--- START ---

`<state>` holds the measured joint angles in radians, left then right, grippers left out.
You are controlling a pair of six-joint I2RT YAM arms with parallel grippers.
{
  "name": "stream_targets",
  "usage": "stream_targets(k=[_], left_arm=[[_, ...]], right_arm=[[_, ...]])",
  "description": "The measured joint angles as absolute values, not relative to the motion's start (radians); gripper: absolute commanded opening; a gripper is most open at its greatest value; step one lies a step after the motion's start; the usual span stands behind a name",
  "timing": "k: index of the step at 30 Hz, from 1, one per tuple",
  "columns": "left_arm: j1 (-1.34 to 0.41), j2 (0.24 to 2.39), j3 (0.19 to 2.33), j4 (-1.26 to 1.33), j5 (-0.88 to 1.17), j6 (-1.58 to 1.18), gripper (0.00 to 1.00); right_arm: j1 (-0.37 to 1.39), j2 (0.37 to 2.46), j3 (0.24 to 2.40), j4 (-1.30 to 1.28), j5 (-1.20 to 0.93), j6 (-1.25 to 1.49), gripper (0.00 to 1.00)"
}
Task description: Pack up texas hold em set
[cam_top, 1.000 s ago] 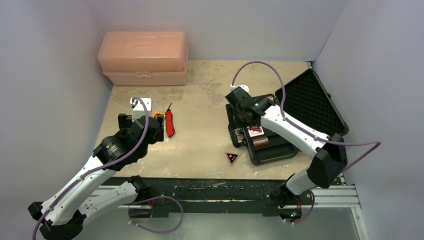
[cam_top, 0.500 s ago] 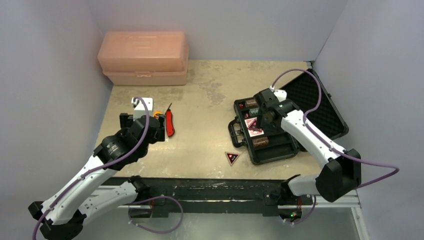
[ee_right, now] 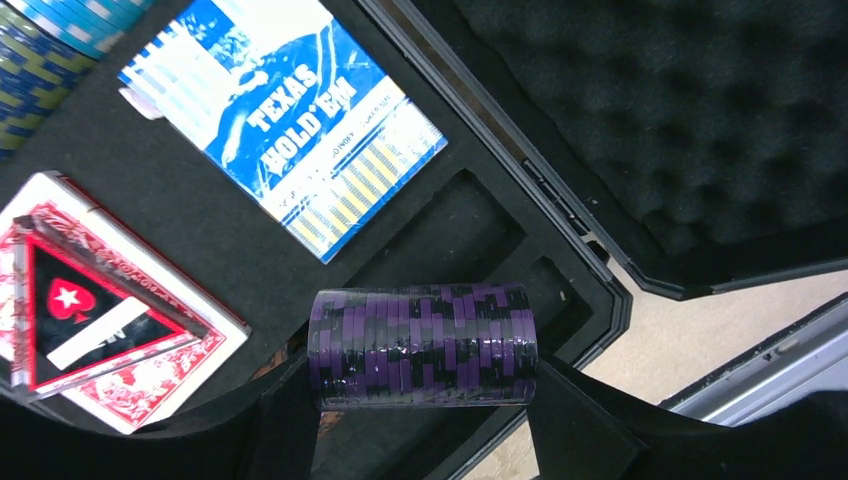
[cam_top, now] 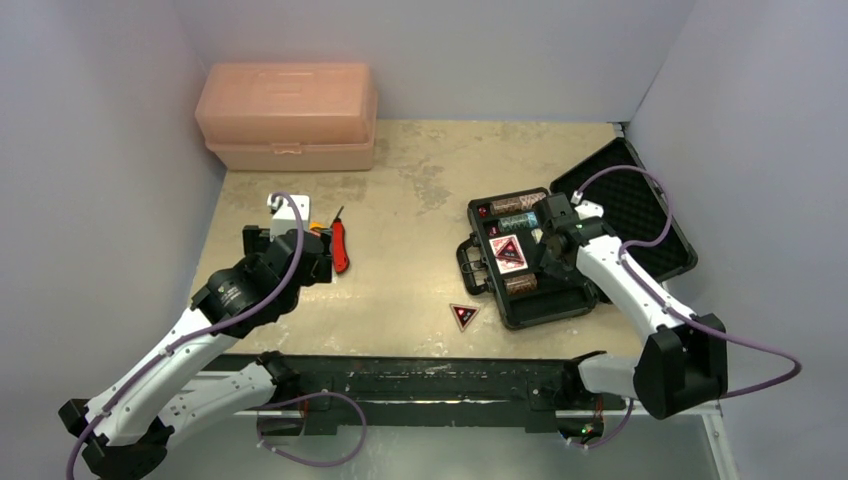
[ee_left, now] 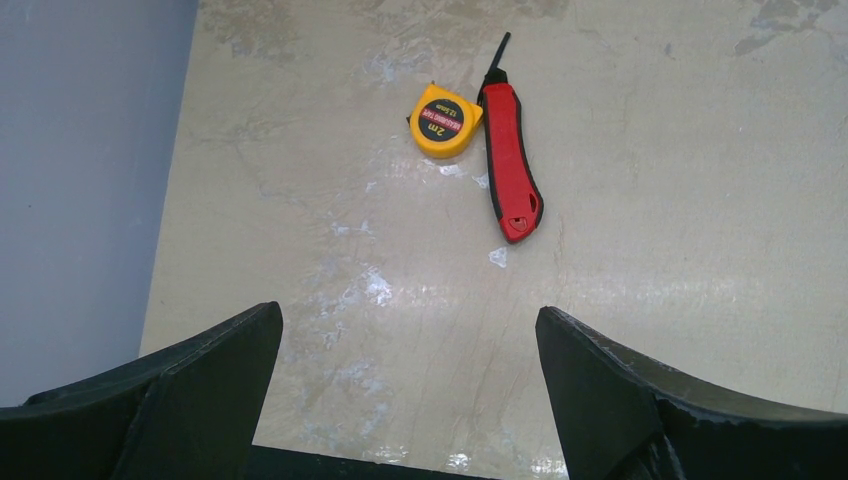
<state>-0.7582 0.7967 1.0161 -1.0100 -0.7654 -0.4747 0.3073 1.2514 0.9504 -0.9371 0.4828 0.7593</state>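
The black case (cam_top: 575,296) lies open on the right, its foam-lined lid (cam_top: 625,205) flat behind it. My right gripper (ee_right: 422,375) is shut on a purple-and-black chip stack (ee_right: 423,340), held sideways just above an empty slot at the tray's edge (ee_right: 600,300). In the tray lie a blue card deck (ee_right: 285,120), a red card deck (ee_right: 150,385) with a black-red triangular token (ee_right: 85,320) on it, and blue chips (ee_right: 50,30). Another triangular token (cam_top: 463,315) sits on the table in front of the case. My left gripper (ee_left: 405,318) is open over bare table.
A red folding knife (ee_left: 508,170) and a yellow tape measure (ee_left: 445,120) lie ahead of the left gripper. The large peach plastic box (cam_top: 288,115) stands at the back left. Walls close in on the left, right and back.
My right gripper has swung from the case's far left corner rightward across the tray to its right side. The left arm has barely moved.
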Motion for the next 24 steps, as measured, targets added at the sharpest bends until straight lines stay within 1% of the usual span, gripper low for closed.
stream_targets(k=[6,8,12,24], left_arm=[[-0.758,0.801,1.016,-1.01,-0.765,-0.475,0.98],[-0.758,0.802,1.016,-1.01,-0.765,-0.475,0.98],[-0.758,0.806,1.016,-1.01,-0.766,-0.475,0.98],[-0.758,0.818,1.016,-1.01,-0.773,-0.474,0.98]], right_arm=[[0.307,1.313,0.915,-0.884,0.458,0.747,0.14],[0.307,1.322,0.914,-0.876,0.452,0.736,0.11],[0.302,1.328,0.914,-0.865,0.434,0.686,0.08],[0.289,1.394,0.955,-0.869,0.369,0.535,0.08]])
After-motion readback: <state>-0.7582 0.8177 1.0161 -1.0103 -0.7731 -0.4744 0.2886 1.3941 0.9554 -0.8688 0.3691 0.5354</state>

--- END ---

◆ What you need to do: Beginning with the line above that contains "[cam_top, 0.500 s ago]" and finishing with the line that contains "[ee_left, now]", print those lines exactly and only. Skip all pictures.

◆ Task result:
[cam_top, 0.500 s ago] 
[ee_right, now] 
[cam_top, now] 
[ee_left, now] 

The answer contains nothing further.